Go over the entries below line by line, copying each one that contains the word "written".

::: Task material

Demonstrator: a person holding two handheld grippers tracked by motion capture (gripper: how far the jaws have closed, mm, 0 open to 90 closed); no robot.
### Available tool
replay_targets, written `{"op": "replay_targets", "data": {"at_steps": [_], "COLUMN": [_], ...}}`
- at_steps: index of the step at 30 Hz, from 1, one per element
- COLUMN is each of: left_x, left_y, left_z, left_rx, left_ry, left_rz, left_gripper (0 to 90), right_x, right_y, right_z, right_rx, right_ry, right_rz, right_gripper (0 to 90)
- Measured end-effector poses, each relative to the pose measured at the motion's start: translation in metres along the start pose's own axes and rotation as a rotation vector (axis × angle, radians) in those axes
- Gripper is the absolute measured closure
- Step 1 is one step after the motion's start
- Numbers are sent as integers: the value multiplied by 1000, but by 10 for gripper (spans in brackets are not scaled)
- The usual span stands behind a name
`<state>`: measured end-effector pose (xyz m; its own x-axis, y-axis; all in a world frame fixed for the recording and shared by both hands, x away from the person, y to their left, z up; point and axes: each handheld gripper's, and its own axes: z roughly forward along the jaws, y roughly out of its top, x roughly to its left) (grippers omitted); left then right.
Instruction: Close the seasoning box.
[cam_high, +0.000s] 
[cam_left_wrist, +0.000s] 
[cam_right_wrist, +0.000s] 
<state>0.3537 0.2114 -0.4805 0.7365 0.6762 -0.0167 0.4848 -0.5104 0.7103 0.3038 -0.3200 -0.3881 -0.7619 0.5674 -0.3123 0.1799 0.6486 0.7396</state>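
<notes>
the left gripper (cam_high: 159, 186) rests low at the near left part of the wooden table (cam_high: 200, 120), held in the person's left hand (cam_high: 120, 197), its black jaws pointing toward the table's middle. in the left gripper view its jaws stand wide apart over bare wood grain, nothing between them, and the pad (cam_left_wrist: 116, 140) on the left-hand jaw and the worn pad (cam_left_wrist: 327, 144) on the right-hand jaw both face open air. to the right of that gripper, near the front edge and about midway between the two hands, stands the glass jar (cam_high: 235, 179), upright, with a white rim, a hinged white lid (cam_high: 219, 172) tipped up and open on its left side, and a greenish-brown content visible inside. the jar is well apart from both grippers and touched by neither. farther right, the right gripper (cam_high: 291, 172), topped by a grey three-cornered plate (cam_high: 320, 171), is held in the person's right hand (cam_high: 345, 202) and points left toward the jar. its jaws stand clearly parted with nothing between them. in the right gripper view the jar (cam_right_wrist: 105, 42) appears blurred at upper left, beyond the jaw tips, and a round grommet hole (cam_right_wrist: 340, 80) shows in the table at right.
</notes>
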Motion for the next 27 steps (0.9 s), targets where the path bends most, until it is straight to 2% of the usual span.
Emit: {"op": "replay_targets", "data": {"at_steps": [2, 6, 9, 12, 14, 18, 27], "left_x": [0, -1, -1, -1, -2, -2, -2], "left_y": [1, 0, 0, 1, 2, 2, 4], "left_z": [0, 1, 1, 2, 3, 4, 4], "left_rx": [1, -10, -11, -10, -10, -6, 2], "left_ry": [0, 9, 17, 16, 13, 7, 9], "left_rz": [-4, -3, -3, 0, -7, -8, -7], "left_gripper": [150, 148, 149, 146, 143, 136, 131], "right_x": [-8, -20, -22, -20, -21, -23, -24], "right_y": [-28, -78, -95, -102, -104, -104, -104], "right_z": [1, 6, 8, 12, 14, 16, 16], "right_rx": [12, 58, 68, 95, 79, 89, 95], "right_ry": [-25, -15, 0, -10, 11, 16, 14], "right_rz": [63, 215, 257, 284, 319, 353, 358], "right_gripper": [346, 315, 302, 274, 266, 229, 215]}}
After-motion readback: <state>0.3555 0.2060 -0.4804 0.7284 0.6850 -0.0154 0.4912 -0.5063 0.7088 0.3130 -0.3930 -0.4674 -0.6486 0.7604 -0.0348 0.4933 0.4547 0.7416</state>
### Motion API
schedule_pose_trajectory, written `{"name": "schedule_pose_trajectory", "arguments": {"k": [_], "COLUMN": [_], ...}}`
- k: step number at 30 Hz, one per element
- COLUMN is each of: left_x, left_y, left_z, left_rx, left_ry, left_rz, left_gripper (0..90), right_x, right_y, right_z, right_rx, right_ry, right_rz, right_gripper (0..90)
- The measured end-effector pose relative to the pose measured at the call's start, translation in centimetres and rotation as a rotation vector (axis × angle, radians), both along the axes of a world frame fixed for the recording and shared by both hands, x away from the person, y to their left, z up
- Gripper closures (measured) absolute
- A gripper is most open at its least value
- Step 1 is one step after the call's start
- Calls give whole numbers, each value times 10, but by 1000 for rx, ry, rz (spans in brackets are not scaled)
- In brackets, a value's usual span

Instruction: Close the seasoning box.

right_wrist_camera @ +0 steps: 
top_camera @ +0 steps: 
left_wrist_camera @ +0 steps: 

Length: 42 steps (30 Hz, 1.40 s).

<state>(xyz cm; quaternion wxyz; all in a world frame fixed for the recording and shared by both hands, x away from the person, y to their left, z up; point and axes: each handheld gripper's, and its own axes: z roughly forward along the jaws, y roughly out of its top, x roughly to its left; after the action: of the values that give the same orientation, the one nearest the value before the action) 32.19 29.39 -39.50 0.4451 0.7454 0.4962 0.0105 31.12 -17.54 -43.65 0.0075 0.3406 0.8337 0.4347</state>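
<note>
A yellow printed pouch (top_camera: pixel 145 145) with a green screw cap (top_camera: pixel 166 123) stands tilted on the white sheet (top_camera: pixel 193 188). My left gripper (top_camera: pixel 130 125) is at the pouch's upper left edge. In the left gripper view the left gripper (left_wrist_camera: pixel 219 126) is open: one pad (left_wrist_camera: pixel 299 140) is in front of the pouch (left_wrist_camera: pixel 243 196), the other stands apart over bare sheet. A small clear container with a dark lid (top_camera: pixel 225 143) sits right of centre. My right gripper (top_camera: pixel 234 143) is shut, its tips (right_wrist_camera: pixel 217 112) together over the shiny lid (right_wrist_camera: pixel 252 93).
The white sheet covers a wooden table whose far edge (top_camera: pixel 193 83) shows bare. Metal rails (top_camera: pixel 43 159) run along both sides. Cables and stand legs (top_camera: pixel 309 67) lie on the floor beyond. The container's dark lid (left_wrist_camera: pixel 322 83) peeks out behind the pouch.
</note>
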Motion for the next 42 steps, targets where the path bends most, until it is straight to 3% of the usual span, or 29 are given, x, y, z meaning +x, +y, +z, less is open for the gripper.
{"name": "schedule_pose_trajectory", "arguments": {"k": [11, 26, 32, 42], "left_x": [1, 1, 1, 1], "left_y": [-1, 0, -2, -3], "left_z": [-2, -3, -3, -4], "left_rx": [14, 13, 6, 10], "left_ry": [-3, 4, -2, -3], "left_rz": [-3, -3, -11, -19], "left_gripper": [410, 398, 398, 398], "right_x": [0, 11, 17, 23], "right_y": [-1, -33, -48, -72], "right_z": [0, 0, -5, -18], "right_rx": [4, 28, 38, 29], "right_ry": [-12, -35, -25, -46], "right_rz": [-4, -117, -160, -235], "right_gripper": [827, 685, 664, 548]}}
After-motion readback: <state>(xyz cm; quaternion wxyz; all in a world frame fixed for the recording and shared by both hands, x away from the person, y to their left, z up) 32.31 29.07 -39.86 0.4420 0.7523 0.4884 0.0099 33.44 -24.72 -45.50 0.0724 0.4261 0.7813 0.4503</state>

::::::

◆ Output for this task
replay_targets, written `{"op": "replay_targets", "data": {"at_steps": [_], "COLUMN": [_], ...}}`
schedule_pose_trajectory, written `{"name": "schedule_pose_trajectory", "arguments": {"k": [_], "COLUMN": [_], ...}}`

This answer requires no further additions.